About this exercise | Return the data below exactly, but only from the line containing "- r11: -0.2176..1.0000" through the line containing "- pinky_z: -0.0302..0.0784", with both of those lines included.

Data extract |
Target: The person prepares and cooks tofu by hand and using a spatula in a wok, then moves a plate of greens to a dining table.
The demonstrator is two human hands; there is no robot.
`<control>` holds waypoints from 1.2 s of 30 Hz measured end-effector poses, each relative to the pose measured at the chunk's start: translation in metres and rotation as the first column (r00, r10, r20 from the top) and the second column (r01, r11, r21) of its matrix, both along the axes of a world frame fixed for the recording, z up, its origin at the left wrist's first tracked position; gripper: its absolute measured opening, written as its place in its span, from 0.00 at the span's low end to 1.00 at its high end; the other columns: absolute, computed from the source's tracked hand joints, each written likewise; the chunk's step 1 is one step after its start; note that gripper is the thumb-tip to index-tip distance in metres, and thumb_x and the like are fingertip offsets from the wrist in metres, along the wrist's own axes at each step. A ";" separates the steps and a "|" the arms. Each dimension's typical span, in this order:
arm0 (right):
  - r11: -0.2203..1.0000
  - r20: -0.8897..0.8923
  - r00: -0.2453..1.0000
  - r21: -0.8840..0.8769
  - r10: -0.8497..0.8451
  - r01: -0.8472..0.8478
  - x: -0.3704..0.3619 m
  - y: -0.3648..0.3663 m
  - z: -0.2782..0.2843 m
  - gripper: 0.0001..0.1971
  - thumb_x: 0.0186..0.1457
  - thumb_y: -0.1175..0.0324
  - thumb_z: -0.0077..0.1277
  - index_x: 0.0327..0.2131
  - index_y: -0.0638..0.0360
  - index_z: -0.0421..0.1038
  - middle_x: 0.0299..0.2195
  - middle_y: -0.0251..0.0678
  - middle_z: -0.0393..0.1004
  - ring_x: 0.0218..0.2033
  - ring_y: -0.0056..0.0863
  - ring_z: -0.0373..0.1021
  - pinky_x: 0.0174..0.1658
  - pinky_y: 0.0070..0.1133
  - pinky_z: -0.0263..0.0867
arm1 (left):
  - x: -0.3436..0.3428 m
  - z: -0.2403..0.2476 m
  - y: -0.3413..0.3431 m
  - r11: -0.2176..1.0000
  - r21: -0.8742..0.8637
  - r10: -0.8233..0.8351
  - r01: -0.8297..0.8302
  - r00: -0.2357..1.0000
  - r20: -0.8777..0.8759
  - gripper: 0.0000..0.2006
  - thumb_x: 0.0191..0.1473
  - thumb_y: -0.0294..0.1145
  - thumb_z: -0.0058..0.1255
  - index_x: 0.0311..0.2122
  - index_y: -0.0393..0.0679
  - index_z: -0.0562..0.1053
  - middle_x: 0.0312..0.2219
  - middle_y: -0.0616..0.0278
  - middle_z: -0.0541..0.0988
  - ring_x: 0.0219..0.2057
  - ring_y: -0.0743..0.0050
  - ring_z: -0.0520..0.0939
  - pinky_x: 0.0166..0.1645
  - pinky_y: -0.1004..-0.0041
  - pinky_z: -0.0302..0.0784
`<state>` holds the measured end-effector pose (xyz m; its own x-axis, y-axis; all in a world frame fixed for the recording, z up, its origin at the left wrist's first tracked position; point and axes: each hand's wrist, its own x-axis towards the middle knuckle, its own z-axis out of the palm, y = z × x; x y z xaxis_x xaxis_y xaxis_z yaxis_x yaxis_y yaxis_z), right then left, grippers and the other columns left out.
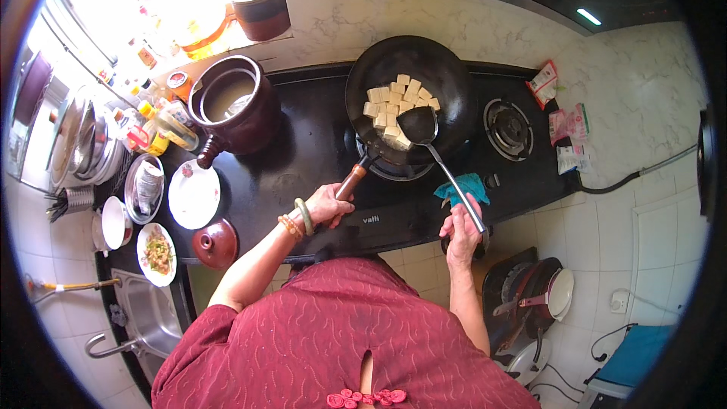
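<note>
Black bench (303, 159) is running across the centre of the frame, carrying a built-in gas hob. Black wok (409, 98) is sitting on the left burner, just above centre, and pale tofu cubes (394, 102) are lying in a loose cluster across its floor. Dark brown clay pot (231, 102), uncovered, is standing to the left of the wok; its domed brown lid (216, 244) is resting lower left, near the bench edge. Free right burner (508, 129) is showing right of the wok. White plate (194, 194) is lying between the pot and the lid, and a plate of cooked food (157, 253) is sitting left of the lid, beside the steel sink (144, 318) at lower left. Teal cloth (462, 187) is lying on the bench front edge. Left hand (329, 204), with bangles at the wrist, is gripping the wooden wok handle (351, 180) with fingers wrapped fully round it. Right hand (462, 231) is clasping the end of the long metal spatula (435, 148), whose blade is resting among the tofu cubes at the near side of the wok.
</note>
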<state>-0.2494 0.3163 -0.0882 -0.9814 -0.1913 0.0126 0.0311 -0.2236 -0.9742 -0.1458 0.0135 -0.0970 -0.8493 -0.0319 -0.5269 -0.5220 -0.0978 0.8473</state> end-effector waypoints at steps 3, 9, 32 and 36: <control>1.000 0.010 1.000 -0.012 0.010 -0.010 -0.001 0.000 0.001 0.23 0.60 0.69 0.51 0.57 0.59 0.59 0.32 0.29 0.69 0.21 0.15 0.65 0.19 0.14 0.65 | 0.000 -0.001 0.002 1.000 0.001 0.007 -0.007 1.000 0.010 0.14 0.49 0.30 0.58 0.38 0.42 0.66 0.16 0.70 0.69 0.11 0.81 0.70 0.14 0.77 0.61; 0.992 0.099 0.995 -0.117 -0.027 0.039 0.000 -0.001 0.008 0.22 0.60 0.65 0.51 0.56 0.59 0.61 0.31 0.29 0.70 0.21 0.15 0.65 0.19 0.14 0.66 | 0.002 0.003 0.007 1.000 -0.026 0.018 -0.018 1.000 0.016 0.14 0.49 0.29 0.57 0.38 0.41 0.66 0.15 0.70 0.69 0.10 0.80 0.70 0.14 0.76 0.61; 0.985 0.205 0.969 -0.077 -0.136 0.154 -0.028 0.003 0.032 0.23 0.63 0.51 0.43 0.45 0.64 0.71 0.20 0.27 0.68 0.17 0.13 0.63 0.18 0.14 0.63 | 0.019 0.043 0.025 0.996 -0.032 0.085 -0.084 0.996 0.032 0.11 0.50 0.28 0.56 0.30 0.42 0.63 0.16 0.69 0.68 0.10 0.80 0.69 0.14 0.76 0.64; 0.985 0.174 0.972 -0.033 -0.158 0.167 -0.032 0.003 0.033 0.23 0.64 0.52 0.42 0.45 0.65 0.71 0.21 0.29 0.70 0.17 0.14 0.64 0.19 0.14 0.64 | 0.020 0.051 0.028 0.995 -0.051 0.091 -0.089 0.995 0.034 0.11 0.51 0.28 0.56 0.30 0.42 0.63 0.15 0.69 0.68 0.10 0.80 0.69 0.14 0.76 0.64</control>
<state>-0.2811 0.3198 -0.0549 -0.9879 -0.0323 -0.1519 0.1548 -0.2846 -0.9461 -0.1257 0.0411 -0.0465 -0.8220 -0.1341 -0.5535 -0.5438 -0.1041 0.8328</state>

Answer box |
  - r11: -0.2176..1.0000
  - r21: -0.8742..0.8637
  - r10: -0.8233..0.8351
  - r01: -0.8297..0.8302
  - r00: -0.2357..1.0000
  - r20: -0.8777..0.8759
  - gripper: 0.0000..0.2006
  - thumb_x: 0.0191..0.1473
  - thumb_y: -0.0294..0.1145
  - thumb_z: -0.0058..0.1255
  - index_x: 0.0311..0.2122
  - index_y: -0.0393..0.0679
  - index_z: -0.0562..0.1053
  - middle_x: 0.0312..0.2219
  - middle_y: -0.0616..0.0278
  - middle_z: -0.0541..0.0988
  - ring_x: 0.0219..0.2057
  - ring_y: -0.0743..0.0050
  - ring_z: -0.0520..0.0939
  - pinky_x: 0.0166..0.1645
  - pinky_y: -0.1004..-0.0041
  - pinky_z: -0.0302..0.0784

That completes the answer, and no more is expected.